There is little doubt that employees should bring their whole selves to work, but it would be naïve to think that candidates with strong regional accents are not conscious of the potential biases surrounding the way they speak. Ali Hackett shares some ideas for reassuring candidates.
The French parliament recently passed a law making it illegal to discriminate against anyone based on their accent, shining a light on this little-considered aspect of discrimination.
The creation of the law followed an embarrassing moment for French politician Jean-Luc Melenchon, who was asked a question at a press conference by a reporter with a strong southern French accent. The reporter was met with this withering response; “Can someone ask me a question in French? And make it clearer?”
In the UK, people from Birmingham to Bristol and every region in between, plus people born overseas, regularly feel judged for their accents. A survey from Queen Mary University of London found that those from Birmingham and Liverpool suffer the most, together with people who have Indian or Afro-Caribbean accents.
Teachers have had to tone down their distinctive styles of speech in order to feel respected in the classroom, while people with strong accents often suffer bullying at university and lose out on promotions at work.
Drilling down on the difference
For many years the prevailing wisdom has been that it is simply harder to understand someone with accented speech, and so our brains instinctively reject the extra work required, and with it the person.
Other research shows that because of this difficulty in processing, we are less likely to believe what a heavily-accented person says.
So, what can be done to combat these biases?
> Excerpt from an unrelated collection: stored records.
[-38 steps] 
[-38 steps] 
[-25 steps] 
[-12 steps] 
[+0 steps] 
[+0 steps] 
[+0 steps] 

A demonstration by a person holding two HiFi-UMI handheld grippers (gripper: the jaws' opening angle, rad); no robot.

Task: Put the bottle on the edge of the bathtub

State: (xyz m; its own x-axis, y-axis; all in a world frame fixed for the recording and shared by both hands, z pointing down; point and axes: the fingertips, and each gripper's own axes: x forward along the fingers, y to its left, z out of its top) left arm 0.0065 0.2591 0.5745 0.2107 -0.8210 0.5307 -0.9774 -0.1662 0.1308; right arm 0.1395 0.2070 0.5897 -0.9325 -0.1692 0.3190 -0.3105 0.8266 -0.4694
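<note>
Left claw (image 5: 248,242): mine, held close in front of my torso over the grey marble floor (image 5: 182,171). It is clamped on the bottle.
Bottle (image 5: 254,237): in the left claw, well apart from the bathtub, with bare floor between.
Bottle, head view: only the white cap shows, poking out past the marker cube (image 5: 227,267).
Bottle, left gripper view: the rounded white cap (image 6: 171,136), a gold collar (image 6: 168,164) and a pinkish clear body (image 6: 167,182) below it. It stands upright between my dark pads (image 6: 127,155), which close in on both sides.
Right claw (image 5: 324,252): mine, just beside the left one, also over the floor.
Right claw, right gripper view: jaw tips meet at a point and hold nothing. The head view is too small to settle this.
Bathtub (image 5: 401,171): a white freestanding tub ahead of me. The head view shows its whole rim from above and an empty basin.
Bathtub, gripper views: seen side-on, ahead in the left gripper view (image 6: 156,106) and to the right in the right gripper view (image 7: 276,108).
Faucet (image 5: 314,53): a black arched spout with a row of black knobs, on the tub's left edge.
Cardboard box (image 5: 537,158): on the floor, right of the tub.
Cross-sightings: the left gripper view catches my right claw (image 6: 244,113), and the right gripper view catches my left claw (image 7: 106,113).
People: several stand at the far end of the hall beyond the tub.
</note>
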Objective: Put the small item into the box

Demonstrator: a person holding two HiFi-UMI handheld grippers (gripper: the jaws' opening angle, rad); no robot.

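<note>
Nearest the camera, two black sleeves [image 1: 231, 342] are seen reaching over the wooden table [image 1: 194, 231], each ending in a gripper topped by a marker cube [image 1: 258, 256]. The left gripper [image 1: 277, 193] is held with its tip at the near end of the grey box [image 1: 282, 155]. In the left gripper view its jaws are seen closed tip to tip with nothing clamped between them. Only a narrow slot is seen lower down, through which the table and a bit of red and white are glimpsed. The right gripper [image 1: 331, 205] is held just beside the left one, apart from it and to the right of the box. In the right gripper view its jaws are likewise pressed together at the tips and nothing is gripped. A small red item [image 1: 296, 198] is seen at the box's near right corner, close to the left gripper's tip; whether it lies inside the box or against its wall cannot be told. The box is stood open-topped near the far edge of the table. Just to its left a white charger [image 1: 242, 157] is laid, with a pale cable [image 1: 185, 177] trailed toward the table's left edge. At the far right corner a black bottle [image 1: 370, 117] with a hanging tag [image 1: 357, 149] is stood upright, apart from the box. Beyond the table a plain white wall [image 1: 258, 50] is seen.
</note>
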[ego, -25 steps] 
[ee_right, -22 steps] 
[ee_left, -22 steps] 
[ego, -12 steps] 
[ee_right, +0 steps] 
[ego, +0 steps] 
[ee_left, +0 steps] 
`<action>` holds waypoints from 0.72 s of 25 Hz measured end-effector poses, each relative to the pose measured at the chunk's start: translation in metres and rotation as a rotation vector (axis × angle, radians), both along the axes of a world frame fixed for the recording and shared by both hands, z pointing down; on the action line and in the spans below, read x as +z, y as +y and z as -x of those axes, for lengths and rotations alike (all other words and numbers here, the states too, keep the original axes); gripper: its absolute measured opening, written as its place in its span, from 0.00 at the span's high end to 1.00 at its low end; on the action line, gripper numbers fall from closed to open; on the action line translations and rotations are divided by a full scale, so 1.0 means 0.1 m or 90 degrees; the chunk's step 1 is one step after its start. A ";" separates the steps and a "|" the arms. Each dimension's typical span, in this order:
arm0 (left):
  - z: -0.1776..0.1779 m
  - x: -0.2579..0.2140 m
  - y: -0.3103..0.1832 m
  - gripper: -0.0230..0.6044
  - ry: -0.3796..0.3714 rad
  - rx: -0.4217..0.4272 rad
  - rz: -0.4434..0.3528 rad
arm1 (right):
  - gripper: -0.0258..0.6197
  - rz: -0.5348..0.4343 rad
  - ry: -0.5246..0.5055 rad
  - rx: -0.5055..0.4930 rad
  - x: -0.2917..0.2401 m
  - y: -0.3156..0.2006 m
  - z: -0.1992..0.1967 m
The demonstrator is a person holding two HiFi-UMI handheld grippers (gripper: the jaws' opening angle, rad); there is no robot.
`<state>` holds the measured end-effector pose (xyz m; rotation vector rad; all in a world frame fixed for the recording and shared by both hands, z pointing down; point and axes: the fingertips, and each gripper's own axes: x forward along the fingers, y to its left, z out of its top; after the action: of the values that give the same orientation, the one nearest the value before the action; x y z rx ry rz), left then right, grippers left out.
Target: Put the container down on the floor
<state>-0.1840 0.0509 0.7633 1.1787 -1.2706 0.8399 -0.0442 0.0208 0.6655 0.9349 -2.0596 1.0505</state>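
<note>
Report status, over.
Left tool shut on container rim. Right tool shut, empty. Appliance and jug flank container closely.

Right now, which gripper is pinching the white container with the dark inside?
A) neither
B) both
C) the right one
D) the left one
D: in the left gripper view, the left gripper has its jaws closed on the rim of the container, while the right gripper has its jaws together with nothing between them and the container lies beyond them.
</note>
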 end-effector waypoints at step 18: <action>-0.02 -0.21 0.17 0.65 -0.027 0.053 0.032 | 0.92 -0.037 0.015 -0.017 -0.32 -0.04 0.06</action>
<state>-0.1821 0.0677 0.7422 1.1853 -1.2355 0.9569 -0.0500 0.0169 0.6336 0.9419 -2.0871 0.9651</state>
I’d like to think we are now beyond the idea that it is the responsibility of those with accents to erase them – although there are still plenty of elocution lessons available for those who really want to adopt the clipped Received Pronunciation tones of a 1950’s BBC radio announcer.
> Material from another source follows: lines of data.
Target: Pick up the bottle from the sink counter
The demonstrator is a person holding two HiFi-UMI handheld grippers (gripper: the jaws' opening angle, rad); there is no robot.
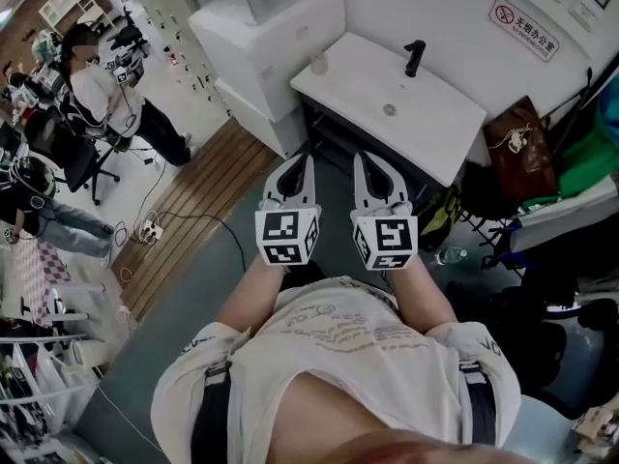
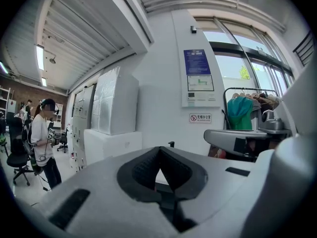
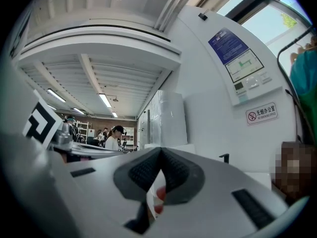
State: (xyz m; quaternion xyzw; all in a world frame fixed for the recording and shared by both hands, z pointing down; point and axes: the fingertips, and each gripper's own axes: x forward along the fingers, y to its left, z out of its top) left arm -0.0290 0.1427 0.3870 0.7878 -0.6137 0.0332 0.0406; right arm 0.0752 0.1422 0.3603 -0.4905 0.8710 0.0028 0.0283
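Note:
In the head view a small clear bottle (image 1: 318, 63) stands at the far left corner of the white sink counter (image 1: 435, 124), left of the black tap (image 1: 414, 58). My left gripper (image 1: 296, 165) and right gripper (image 1: 370, 167) are held side by side in front of the counter, short of its near edge, pointing at it. Both are shut, with nothing between the pads. In the left gripper view the left gripper (image 2: 158, 150) has its jaws closed tip to tip, with the tap (image 2: 171, 144) just beyond. The right gripper (image 3: 159, 151) looks the same. Neither gripper view shows the bottle.
White cabinets (image 1: 271, 37) stand left of the sink. A brown bag (image 1: 522, 148) hangs to the counter's right, above clutter and a plastic bottle (image 1: 450, 255) on the floor. A person (image 1: 97, 90) stands far left, near a power strip with cables (image 1: 150, 228).

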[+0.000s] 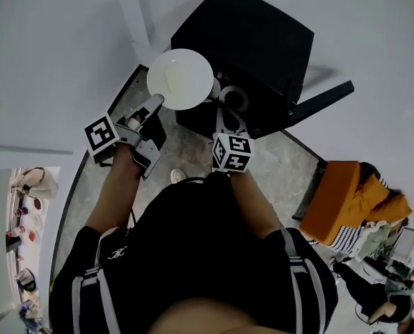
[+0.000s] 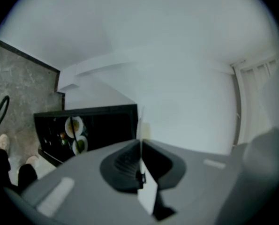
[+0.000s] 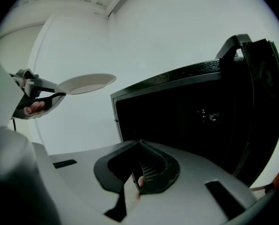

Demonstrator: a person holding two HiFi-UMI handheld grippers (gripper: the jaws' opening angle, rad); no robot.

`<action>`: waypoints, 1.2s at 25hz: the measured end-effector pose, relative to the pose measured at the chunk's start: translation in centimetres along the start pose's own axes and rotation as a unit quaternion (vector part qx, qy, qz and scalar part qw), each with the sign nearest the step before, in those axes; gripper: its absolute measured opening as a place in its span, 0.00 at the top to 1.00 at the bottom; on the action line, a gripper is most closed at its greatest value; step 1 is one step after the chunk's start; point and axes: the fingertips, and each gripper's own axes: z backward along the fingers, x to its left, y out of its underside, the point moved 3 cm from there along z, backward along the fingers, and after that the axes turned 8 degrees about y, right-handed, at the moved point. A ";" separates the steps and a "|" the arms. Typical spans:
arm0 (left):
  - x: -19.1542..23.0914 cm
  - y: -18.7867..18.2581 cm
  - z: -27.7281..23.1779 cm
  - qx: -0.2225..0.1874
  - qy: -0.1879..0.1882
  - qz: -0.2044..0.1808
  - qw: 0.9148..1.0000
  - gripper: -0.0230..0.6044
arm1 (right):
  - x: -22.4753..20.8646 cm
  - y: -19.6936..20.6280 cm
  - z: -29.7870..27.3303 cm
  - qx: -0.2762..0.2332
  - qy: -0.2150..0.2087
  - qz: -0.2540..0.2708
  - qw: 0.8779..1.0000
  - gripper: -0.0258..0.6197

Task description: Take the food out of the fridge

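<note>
The left gripper [image 1: 153, 104] is clamped on the rim of a white plate [image 1: 180, 78] and holds it level in the air, above the grey floor [image 1: 193, 152] and just left of the fridge. The right gripper [image 1: 225, 113] has its jaws pressed together, and I cannot make out anything held in them; it points at the open black fridge [image 1: 248, 40]. In the left gripper view, dishes of food [image 2: 75, 135] sit inside the fridge.
</note>
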 end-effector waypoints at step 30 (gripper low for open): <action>1.1 -3.2 -15.1 -0.045 -0.038 0.026 0.998 0.94 | -2.3 -1.5 0.5 -0.010 -0.027 0.004 1.000 0.96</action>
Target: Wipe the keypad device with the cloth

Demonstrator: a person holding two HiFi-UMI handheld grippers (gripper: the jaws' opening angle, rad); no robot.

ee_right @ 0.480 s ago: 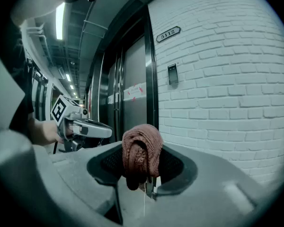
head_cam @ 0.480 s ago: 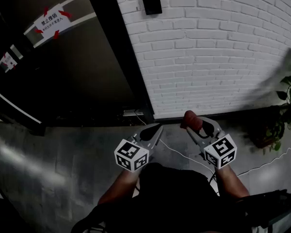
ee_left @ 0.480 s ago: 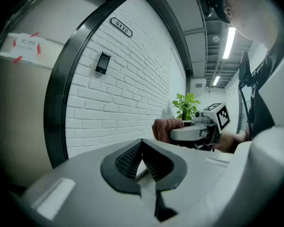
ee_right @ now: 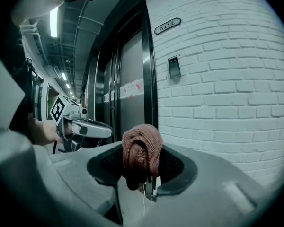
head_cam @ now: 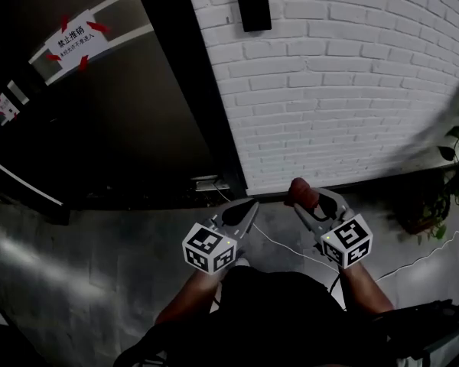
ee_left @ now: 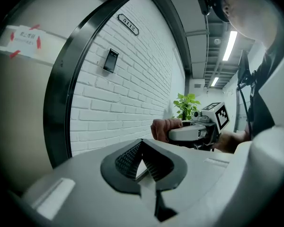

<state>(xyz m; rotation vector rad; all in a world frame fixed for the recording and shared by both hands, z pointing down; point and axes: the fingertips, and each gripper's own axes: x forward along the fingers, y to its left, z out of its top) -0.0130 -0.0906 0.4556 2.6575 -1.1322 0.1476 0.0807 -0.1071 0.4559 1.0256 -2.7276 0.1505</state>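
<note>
Keypad device point(head_cam: 252, 3) is hanging on the brick wall point(head_cam: 352, 90), well above us, seemingly unwiped. We are clamping the cloth point(ee_right: 142, 148) in the right gripper point(head_cam: 312, 199); the left gripper point(ee_left: 142, 148) is holding its jaws together, empty.

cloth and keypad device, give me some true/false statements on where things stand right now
1. The right gripper is shut on the cloth. True.
2. The cloth is pressed against the keypad device. False: the device sits high on the wall and the cloth is held well below it, not touching.
3. The left gripper is shut with nothing between its jaws. True.
4. The keypad device is mounted on the dark door. False: it is on the white brick wall, just right of the door frame.
5. The left gripper holds a second cloth. False: only the right gripper has one.
</note>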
I would argue that having a diversity of speaking styles within the workplace is one more facet of the kind of cultural inclusivity that is now proven to enhance productivity. I know that people from certain ethnic backgrounds self-censor in the workplace in order to adopt more traditionally ‘corporate’ ways of communicating, but this has a heavy cost to their creativity. Surely a better route is to encourage everyone to bring their true selves into the office so that we can all benefit from the originality of their approach?
Chat first, talk later
The irony is that the past ten months of pandemic-forced virtual recruiting has gone some way to addressing this need to iron out the effect of verbal difference.
Digital techniques that were considered radical just a year ago have now been normalised in the new era of maximised home working. Now the pressure to physically be at an interview has been largely removed, this gives a lot more confidence to applicants who might have stronger accents, and in effect boosts the element of ‘blind’ recruitment.
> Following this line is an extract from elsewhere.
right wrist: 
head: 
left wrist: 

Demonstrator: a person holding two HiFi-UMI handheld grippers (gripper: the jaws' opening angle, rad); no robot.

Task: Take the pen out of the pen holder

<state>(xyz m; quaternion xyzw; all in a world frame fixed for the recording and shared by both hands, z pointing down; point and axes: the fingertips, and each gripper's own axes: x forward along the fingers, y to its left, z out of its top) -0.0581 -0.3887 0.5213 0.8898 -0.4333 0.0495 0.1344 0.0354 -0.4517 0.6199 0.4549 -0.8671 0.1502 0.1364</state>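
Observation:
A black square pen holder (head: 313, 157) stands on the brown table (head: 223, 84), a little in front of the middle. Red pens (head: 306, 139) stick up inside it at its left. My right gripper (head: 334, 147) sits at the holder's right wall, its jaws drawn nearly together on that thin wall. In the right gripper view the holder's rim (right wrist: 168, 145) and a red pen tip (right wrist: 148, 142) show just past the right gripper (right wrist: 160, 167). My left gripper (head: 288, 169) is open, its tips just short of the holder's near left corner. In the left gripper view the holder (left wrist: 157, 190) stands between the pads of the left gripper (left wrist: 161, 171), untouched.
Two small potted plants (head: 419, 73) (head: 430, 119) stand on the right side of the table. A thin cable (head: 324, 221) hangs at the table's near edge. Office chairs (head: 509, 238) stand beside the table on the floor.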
For example, organisations that start the application process with a live chat facility give their candidates much more power because they can retain their anonymity for this phase. They can ask questions, listen in to others and gather information slowly before having to fully engage. Chatbots – apps that can simulate conversation – can also be used to guide the less confident through the recruitment process, nudging and reassuring them where necessary.
For candidates who know that their accents may be noticed and reacted to, organisations have the chance to reassure them about their inclusive culture and hopefully encourage them to formally apply.
Someone like you
One of the most powerful ways we can give confidence to candidates who speak with non-native or regional accents is to offer them visibility of role models within an organisation – literally people who sound like them.
This is where virtual events can really show their worth. By setting up a virtual facility that allows candidates to talk to current employees who come from the same communities, we can offer them a substantial advantage – the gift of confidence that they do, in fact, belong here.
For candidates who know that their accents may be noticed and reacted to, organisations have the chance to reassure them about their inclusive culture and hopefully encourage them to formally apply.”
We also need to help recruiters be more aware of their biases in this area and work around them as they process new applicants. One interesting new way to tackle this is software that weights candidates according to their experiences in life, rather than just their exam results.
So someone with a strong degree from Oxford University might actually score lower than a candidate with slightly lower grades but who grew up and went to school in a deprived northern area of England. The idea is that the latter candidate has already had to battle greater disadvantage (probably including a strong accent) and so may well offer greater potential.
We’re all on a learning curve, but I’m excited by the opportunities that digital tech is now offering us in this area. Because we all benefit when the pool of talent is expanded.